* [Exercise]: Output all records precisely as written.

___ Task data

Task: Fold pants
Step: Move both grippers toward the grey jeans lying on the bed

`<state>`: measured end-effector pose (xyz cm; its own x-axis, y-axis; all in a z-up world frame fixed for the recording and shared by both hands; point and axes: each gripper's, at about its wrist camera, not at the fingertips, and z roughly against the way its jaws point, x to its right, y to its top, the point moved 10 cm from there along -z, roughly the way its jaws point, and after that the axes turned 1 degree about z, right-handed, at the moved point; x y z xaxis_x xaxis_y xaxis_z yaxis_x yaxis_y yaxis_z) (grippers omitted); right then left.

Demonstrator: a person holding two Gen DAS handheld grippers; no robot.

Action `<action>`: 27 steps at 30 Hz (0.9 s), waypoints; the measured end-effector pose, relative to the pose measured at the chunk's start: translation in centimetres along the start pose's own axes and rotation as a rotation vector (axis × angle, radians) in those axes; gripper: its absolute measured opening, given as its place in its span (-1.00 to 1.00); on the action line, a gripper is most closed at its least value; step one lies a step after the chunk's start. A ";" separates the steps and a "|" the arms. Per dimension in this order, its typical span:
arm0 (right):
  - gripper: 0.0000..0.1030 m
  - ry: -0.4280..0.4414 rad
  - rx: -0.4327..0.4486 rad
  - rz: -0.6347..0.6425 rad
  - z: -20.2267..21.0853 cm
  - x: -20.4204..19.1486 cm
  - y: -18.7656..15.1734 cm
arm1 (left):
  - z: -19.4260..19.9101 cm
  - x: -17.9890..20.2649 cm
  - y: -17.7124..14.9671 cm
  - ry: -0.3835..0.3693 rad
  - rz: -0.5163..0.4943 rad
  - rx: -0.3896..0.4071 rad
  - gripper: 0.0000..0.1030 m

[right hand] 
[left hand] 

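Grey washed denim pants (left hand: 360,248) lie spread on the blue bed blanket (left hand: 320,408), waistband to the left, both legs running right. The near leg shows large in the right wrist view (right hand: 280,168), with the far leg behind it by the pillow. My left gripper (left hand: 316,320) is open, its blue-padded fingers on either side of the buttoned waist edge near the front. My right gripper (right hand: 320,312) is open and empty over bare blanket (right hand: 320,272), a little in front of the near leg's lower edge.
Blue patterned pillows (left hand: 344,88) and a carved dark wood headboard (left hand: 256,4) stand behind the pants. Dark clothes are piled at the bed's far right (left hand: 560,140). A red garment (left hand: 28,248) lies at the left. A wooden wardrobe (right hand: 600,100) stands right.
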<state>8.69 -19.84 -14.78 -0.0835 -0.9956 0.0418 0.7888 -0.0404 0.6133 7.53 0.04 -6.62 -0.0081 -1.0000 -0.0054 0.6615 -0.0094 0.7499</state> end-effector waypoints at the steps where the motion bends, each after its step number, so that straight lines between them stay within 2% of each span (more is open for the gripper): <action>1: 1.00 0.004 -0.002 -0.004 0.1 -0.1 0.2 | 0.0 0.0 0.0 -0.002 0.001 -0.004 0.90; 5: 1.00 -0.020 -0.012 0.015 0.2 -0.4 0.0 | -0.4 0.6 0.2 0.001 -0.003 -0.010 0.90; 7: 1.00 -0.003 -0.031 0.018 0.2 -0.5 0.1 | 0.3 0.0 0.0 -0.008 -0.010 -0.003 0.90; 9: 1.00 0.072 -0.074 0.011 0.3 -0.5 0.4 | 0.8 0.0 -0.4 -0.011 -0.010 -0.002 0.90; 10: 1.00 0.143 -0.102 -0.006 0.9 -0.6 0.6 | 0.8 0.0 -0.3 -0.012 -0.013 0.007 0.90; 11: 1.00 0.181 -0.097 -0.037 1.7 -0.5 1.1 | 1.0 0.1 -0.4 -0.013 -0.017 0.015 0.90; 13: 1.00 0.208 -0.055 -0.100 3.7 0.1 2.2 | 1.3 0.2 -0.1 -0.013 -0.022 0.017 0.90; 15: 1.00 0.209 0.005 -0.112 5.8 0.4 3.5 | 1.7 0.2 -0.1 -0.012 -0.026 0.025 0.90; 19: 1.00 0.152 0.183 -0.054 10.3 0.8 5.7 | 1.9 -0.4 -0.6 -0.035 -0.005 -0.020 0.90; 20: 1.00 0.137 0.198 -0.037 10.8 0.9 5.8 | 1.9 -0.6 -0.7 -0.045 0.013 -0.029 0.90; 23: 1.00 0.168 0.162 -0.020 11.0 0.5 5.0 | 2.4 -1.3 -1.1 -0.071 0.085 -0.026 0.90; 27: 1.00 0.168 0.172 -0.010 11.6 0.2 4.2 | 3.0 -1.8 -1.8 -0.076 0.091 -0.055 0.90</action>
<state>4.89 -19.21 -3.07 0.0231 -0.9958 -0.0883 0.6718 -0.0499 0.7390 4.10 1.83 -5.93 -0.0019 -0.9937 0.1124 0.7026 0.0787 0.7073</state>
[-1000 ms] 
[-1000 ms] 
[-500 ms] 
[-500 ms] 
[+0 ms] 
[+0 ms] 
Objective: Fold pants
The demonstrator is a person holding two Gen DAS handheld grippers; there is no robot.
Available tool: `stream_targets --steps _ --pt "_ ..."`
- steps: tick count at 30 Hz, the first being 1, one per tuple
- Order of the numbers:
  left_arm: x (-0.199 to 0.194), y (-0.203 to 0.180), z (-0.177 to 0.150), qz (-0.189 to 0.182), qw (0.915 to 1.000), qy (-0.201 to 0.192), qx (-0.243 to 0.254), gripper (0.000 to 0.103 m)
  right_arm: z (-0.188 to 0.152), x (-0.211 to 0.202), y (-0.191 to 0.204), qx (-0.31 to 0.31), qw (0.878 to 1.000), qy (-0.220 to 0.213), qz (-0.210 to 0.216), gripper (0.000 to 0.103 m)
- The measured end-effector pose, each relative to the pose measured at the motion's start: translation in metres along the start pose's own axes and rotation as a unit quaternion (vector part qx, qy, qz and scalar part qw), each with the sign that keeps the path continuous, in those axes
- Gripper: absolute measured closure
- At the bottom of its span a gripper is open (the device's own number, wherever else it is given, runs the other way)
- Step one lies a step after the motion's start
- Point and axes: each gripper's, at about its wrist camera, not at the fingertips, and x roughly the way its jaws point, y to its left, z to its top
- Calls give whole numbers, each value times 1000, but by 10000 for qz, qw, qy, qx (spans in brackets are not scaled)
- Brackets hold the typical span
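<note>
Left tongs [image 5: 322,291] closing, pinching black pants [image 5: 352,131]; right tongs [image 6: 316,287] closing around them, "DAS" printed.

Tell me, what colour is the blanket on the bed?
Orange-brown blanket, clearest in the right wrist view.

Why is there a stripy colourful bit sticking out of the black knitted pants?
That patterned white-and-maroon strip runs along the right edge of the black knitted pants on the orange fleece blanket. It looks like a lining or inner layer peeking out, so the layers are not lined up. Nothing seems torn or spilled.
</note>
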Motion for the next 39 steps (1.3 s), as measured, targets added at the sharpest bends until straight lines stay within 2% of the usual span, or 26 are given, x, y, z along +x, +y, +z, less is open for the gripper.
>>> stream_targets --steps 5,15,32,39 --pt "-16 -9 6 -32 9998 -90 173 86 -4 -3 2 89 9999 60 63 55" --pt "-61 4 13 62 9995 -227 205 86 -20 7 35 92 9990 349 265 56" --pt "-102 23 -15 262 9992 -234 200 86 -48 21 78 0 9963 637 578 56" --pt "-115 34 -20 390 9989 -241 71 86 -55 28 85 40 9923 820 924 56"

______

* [Written solution]:
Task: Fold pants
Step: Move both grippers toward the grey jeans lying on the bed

`<state>`: measured end-effector pose (xyz cm; its own x-axis, y-axis; all in a z-up world frame fixed for the recording and shared by both hands; point and axes: each gripper's, at about its wrist camera, not at the fingertips, and z roughly against the way its jaws point, x to its right, y to its top, the point moved 10 cm from there along -z, roughly the way its jaws point, and after that the axes turned 1 degree about z, right-handed, at the moved point; x y z xaxis_x xaxis_y xaxis_z yaxis_x yaxis_y yaxis_z) (grippers omitted); right then left.

Demonstrator: a person holding two Gen DAS handheld grippers; no robot.

Action `<action>`: 27 steps at 30 Hz (0.9 s), waypoints; the measured end-effector pose, relative to the pose measured at the chunk's start: translation in centimetres along the start pose's own axes and rotation as a rotation vector (axis × angle, radians) in those axes; gripper: its absolute measured opening, given as its place in its span (-1.00 to 1.00); on the action line, a gripper is most closed at its least value; step one lies a step after the chunk's start. A ";" separates the steps and a "|" the arms. Per dimension in this order, its typical span:
arm0 (right):
  - gripper: 0.0000..0.1030 m
  - ry: -0.4280..0.4414 rad
  - rx: -0.4327..0.4486 rad
  - rz: -0.6347..0.6425 rad
  - z: -20.2267..21.0853 cm
  - x: -20.4204..19.1486 cm
  - y: -18.7656..15.1734 cm
arm1 (left):
  - z: -19.4260..19.9101 cm
  - x: -17.9890..20.2649 cm
  - y: -17.7124..14.9671 cm
  - ry: -0.3835..0.3693 rad
  - rz: -0.5163..0.4943 rad
  - rx: -0.3896..0.4071 rad
  - gripper: 0.0000..0.1030 m

[right hand] 
[left hand] 

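Grey washed denim pants (left hand: 360,248) lie spread on the blue bed blanket (left hand: 320,408), waistband to the left, both legs running right. The near leg shows large in the right wrist view (right hand: 280,168), with the far leg behind it by the pillow. My left gripper (left hand: 316,320) is open, its blue-padded fingers on either side of the buttoned waist edge near the front. My right gripper (right hand: 320,312) is open and empty over bare blanket (right hand: 320,272), a little in front of the near leg's lower edge.
Blue patterned pillows (left hand: 344,88) and a carved dark wood headboard (left hand: 256,4) stand behind the pants. Dark clothes are piled at the bed's far right (left hand: 560,140). A red garment (left hand: 28,248) lies at the left. A wooden wardrobe (right hand: 600,100) stands right.
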<state>8.69 -19.84 -14.78 -0.0835 -0.9956 0.0418 0.7888 -0.0404 0.6133 7.53 0.04 -6.62 -0.0081 -1.0000 -0.0054 0.6615 -0.0094 0.7499</state> end-effector waypoints at the steps where the motion bends, each after its step number, so that straight lines between them stay within 2% of each span (more is open for the gripper): <action>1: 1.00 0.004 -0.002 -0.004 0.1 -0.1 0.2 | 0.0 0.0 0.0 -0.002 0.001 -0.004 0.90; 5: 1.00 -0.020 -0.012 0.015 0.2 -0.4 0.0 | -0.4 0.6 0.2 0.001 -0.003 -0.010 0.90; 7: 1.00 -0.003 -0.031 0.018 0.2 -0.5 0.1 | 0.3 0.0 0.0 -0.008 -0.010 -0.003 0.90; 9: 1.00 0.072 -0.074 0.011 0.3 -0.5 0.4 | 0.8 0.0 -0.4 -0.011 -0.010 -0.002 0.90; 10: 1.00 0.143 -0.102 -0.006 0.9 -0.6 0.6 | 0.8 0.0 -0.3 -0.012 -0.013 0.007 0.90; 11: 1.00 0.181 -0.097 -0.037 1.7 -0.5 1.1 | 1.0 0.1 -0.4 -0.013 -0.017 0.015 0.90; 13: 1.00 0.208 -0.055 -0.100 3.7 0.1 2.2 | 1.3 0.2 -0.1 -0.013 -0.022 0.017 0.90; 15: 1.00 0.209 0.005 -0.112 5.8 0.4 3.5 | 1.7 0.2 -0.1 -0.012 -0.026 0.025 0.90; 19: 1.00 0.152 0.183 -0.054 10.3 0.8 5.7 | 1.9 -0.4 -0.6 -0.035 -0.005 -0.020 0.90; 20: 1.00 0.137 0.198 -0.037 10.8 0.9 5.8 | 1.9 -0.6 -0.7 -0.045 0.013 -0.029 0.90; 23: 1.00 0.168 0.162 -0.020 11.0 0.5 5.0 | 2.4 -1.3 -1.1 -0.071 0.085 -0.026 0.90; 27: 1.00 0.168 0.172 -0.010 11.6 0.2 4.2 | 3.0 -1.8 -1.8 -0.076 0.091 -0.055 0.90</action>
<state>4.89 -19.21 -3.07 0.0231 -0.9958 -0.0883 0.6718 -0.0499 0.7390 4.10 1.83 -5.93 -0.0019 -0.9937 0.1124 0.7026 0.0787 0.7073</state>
[-1000 ms] 
[-1000 ms] 
[-500 ms] 
[-500 ms] 
[+0 ms] 
[+0 ms] 
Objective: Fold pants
The demonstrator is a person holding two Gen DAS handheld grippers; there is no robot.
Available tool: `stream_targets --steps _ --pt "_ ..."`
- steps: tick count at 30 Hz, the first being 1, one per tuple
- Order of the numbers:
  left_arm: x (-0.199 to 0.194), y (-0.203 to 0.180), z (-0.177 to 0.150), qz (-0.189 to 0.182), qw (0.915 to 1.000), qy (-0.201 to 0.192), qx (-0.243 to 0.254), gripper (0.000 to 0.103 m)
  right_arm: z (-0.188 to 0.152), x (-0.211 to 0.202), y (-0.191 to 0.204), qx (-0.31 to 0.31), qw (0.878 to 1.000), qy (-0.220 to 0.213), qz (-0.210 to 0.216), gripper (0.000 to 0.103 m)
- The measured end-effector pose, each relative to the pose measured at the motion's start: translation in metres along the start pose's own axes and rotation as a unit quaternion (vector part qx, qy, qz and scalar part qw), each with the sign that keeps the path continuous, in those axes
- Gripper: absolute measured closure
- At the bottom of its span a gripper is open (the device's own number, wherever else it is given, runs the other way)
- Step one lies a step after the motion's start
- Point and axes: each gripper's, at about its wrist camera, not at the fingertips, and x roughly the way its jaws point, y to its left, z to its top
- Calls give whole numbers, each value times 1000, but by 10000 for qz, qw, qy, qx (spans in brackets are not scaled)
- Brackets hold the typical span
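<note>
Left tongs [image 5: 322,291] closing, pinching black pants [image 5: 352,131]; right tongs [image 6: 316,287] closing around them, "DAS" printed.

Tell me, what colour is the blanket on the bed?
Orange-brown blanket, clearest in the right wrist view.

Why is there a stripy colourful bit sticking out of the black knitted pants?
That patterned white-and-maroon strip runs along the right edge of the black knitted pants on the orange fleece blanket. It looks like a lining or inner layer peeking out, so the layers are not lined up. Nothing seems torn or spilled.
</note>
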Motion for the next 39 steps (1.3 s), as measured, targets added at the sharpest bends until straight lines stay within 2% of the usual span, or 26 are given, x, y, z along +x, +y, +z, less is open for the gripper.
>>> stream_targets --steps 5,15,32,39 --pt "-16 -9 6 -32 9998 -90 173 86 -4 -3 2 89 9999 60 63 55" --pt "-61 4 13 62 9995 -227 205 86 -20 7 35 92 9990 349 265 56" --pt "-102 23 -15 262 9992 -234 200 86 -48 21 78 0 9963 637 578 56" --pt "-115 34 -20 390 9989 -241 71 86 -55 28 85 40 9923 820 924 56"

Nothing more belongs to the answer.